TASK REQUIREMENTS. Your response should consist solely of the lines from the one containing "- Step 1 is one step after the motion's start" through the end of the data, copied exactly.

+-------+

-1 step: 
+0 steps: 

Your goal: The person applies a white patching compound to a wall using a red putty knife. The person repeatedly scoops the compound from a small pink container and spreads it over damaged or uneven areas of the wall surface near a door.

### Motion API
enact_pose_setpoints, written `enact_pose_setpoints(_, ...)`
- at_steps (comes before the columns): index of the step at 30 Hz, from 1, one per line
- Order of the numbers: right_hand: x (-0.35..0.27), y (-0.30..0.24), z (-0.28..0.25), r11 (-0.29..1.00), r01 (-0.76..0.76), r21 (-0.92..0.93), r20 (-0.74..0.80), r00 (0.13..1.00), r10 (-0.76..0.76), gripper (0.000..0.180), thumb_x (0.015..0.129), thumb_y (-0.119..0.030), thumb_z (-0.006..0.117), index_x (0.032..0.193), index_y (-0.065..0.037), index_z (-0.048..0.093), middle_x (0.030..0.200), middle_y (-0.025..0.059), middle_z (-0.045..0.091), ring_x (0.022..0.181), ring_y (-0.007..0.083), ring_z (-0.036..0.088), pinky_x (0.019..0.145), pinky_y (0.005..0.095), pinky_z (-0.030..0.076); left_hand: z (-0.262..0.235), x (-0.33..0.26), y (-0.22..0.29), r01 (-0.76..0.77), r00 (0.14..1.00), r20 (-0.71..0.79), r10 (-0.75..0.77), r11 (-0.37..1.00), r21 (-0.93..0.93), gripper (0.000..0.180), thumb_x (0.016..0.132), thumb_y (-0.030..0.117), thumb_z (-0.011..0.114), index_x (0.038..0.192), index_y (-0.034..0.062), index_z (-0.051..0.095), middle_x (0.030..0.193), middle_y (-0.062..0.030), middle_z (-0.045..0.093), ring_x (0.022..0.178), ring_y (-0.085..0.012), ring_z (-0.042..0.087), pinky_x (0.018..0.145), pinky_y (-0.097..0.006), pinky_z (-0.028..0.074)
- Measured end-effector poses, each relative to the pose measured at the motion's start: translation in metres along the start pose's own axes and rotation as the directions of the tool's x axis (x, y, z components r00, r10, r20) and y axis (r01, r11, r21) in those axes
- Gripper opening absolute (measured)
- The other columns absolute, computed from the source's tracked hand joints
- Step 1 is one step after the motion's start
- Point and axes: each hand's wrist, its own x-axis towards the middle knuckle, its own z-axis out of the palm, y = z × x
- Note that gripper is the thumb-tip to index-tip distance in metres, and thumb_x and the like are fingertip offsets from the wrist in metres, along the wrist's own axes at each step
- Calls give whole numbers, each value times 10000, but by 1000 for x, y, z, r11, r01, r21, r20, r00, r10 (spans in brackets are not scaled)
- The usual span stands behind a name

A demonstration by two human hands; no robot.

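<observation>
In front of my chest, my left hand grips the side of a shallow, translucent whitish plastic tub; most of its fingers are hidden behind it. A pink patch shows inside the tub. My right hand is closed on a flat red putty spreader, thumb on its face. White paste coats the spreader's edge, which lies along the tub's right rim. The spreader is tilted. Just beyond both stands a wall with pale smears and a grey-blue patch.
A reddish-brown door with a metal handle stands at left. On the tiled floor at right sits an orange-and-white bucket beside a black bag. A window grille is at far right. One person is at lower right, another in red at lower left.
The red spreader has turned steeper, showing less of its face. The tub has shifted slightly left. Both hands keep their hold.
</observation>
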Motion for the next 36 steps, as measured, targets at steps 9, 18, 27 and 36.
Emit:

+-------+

EXPECTED ANSWER.
- Step 1 is one step after the motion's start
- Point and axes: each hand's wrist, its own x-axis towards the middle knuckle, its own z-axis out of the palm, y = z × x
- Note that gripper is the thumb-tip to index-tip distance in metres, and thumb_x and the like are fingertip offsets from the wrist in metres, along the wrist's own axes at each step
- Calls give whole numbers, each value times 10000, but by 1000 for x, y, z, r11, r01, r21, r20, r00, r10 (spans in brackets are not scaled)
- The usual span stands behind a name

A demonstration by two human hands; no robot.

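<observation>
In front of my chest, my left hand grips the side of a shallow, translucent whitish plastic tub; most of its fingers are hidden behind it. A pink patch shows inside the tub. My right hand is closed on a flat red putty spreader, thumb on its face. White paste coats the spreader's edge, which lies along the tub's right rim. The spreader is tilted. Just beyond both stands a wall with pale smears and a grey-blue patch.
A reddish-brown door with a metal handle stands at left. On the tiled floor at right sits an orange-and-white bucket beside a black bag. A window grille is at far right. One person is at lower right, another in red at lower left.
The red spreader has turned steeper, showing less of its face. The tub has shifted slightly left. Both hands keep their hold.
</observation>
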Motion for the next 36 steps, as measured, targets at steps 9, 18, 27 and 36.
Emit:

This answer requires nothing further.